Processes do not send data to each other directly. Instead, each one asks the kernel to do it on its behalf. The kernel offers a few basic kinds of communication channel: pipes, signals, message queues (we'll analyze them in another chapter); these are all locations where one process can put some information and another process can later pick it up. The kernel keeps track of who created each channel, who is allowed to use it, and what information is currently stored there.
A lot of the work in this unit is about waiting. Often a process cannot continue right away: it may be waiting for some data from another process, or waiting for permission to use a shared resource. In that case it tells the kernel "I am waiting for something to happen here" and the kernel takes it off the CPU so that other processes can run. Later, when another process sends data or finishes using the resource, it tells the kernel, and the kernel notices that someone was waiting. The waiting process is then put back into the pool of runnable processes so it can continue. In this way, the inter-process communication unit acts as a kind of traffic controller and message hub inside the kernel, making sure that information and "ready" signals move between processes in an orderly and safe way.

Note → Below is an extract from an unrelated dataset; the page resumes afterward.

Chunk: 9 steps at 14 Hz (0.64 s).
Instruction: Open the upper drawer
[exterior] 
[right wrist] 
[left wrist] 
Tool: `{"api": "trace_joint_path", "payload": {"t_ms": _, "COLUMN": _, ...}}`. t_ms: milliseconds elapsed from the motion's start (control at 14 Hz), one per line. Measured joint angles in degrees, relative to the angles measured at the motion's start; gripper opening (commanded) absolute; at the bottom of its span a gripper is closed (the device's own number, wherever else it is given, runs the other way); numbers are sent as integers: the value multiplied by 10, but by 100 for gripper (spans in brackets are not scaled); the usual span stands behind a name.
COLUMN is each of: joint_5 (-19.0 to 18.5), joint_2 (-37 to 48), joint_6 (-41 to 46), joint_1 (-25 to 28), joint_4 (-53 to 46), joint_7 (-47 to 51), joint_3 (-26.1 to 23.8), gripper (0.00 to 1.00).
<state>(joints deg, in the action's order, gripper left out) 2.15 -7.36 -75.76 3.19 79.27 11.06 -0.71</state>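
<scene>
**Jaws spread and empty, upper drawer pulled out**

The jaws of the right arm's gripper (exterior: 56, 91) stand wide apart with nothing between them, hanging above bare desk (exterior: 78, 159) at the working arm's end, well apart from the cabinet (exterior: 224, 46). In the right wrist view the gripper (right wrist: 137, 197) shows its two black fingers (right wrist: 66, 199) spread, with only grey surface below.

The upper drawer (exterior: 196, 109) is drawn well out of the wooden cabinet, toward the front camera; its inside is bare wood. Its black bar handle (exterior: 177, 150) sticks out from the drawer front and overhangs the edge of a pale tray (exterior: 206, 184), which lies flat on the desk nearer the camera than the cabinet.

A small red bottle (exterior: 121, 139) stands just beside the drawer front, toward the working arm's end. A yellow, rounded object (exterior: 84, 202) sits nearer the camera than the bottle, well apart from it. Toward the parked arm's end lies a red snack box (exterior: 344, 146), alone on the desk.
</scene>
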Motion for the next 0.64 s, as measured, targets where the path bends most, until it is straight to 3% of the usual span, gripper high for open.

Syscalls, drivers and modules
To use these kernel services, user programs do not call kernel functions directly. Instead they use system calls, often shortened to "syscalls". A system call is a controlled entry point into the kernel: a program asks the kernel to perform an operation it is not allowed to do by itself, such as opening a file, creating a process or configuring a network interface.
Hardware access itself is mostly handled by device drivers. A device driver is a piece of kernel code that knows how to talk to a particular piece of hardware: disks, network cards, USB controllers, graphics adapters etc.
The driver translates generic kernel operations (such as "send this packet" or "read this block", which are supposed to work in the same way on all Linux machines) into the specific register writes, commands and protocols that the specific piece of hardware understands.
Many drivers in Linux are built as kernel modules. A kernel module is a chunk of code that can be loaded into or removed from the running kernel at runtime. Unlike a user-space program, a module does not get its own process or memory space; once loaded it becomes part of the kernel and runs with full kernel privileges. This modularity allows Linux to support a wide range of hardware without compiling everything directly into a single huge kernel image; it also allows administrators and developers to add, update or experiment with drivers without rebooting.